## ASSIGNMENT
Output the records. Match them exactly.
EXTRACTED MATERIAL section start
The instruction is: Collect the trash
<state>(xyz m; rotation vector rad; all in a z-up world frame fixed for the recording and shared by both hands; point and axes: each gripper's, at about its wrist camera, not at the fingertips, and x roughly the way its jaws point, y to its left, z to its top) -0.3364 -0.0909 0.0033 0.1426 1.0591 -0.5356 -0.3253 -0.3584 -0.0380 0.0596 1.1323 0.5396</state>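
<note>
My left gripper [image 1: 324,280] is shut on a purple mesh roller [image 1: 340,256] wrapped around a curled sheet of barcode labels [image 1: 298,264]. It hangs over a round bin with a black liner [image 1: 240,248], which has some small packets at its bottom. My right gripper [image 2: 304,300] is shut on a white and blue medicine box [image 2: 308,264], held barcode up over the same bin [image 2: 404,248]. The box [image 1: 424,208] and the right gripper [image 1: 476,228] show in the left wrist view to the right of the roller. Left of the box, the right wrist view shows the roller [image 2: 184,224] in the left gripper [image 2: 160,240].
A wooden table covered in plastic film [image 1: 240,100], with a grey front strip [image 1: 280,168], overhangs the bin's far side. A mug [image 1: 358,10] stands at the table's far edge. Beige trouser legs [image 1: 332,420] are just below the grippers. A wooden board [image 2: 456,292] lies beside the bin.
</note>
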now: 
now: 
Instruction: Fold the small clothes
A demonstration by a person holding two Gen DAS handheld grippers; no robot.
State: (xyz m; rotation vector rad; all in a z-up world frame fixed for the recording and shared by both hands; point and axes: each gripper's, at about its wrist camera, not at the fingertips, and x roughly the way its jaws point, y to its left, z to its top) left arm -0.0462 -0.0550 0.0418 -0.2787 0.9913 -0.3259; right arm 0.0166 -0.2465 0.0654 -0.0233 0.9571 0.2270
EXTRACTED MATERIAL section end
## REPLY
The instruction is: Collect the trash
<state>(xyz m; rotation vector rad; all in a z-up world frame fixed for the recording and shared by both hands; point and axes: each gripper's, at about its wrist camera, not at the fingertips, and x roughly the way its jaws point, y to its left, z to its top) -0.3364 -0.0909 0.0033 0.1426 1.0591 -0.5356 -0.3253 -0.3584 -0.0380 0.0596 1.1323 0.5396</state>
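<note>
My left gripper [image 1: 324,280] is shut on a purple mesh roller [image 1: 340,256] wrapped around a curled sheet of barcode labels [image 1: 298,264]. It hangs over a round bin with a black liner [image 1: 240,248], which has some small packets at its bottom. My right gripper [image 2: 304,300] is shut on a white and blue medicine box [image 2: 308,264], held barcode up over the same bin [image 2: 404,248]. The box [image 1: 424,208] and the right gripper [image 1: 476,228] show in the left wrist view to the right of the roller. Left of the box, the right wrist view shows the roller [image 2: 184,224] in the left gripper [image 2: 160,240].
A wooden table covered in plastic film [image 1: 240,100], with a grey front strip [image 1: 280,168], overhangs the bin's far side. A mug [image 1: 358,10] stands at the table's far edge. Beige trouser legs [image 1: 332,420] are just below the grippers. A wooden board [image 2: 456,292] lies beside the bin.
</note>
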now: 
now: 
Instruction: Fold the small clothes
A demonstration by a person holding two Gen DAS handheld grippers; no robot.
State: (xyz m; rotation vector rad; all in a z-up world frame fixed for the recording and shared by both hands; point and axes: each gripper's, at about its wrist camera, not at the fingertips, and x roughly the way its jaws point, y to its left, z to its top) left arm -0.0462 -0.0550 0.0418 -0.2787 0.9913 -0.3259; right arm 0.0166 -0.2465 0.0654 -0.0233 0.9571 0.2270

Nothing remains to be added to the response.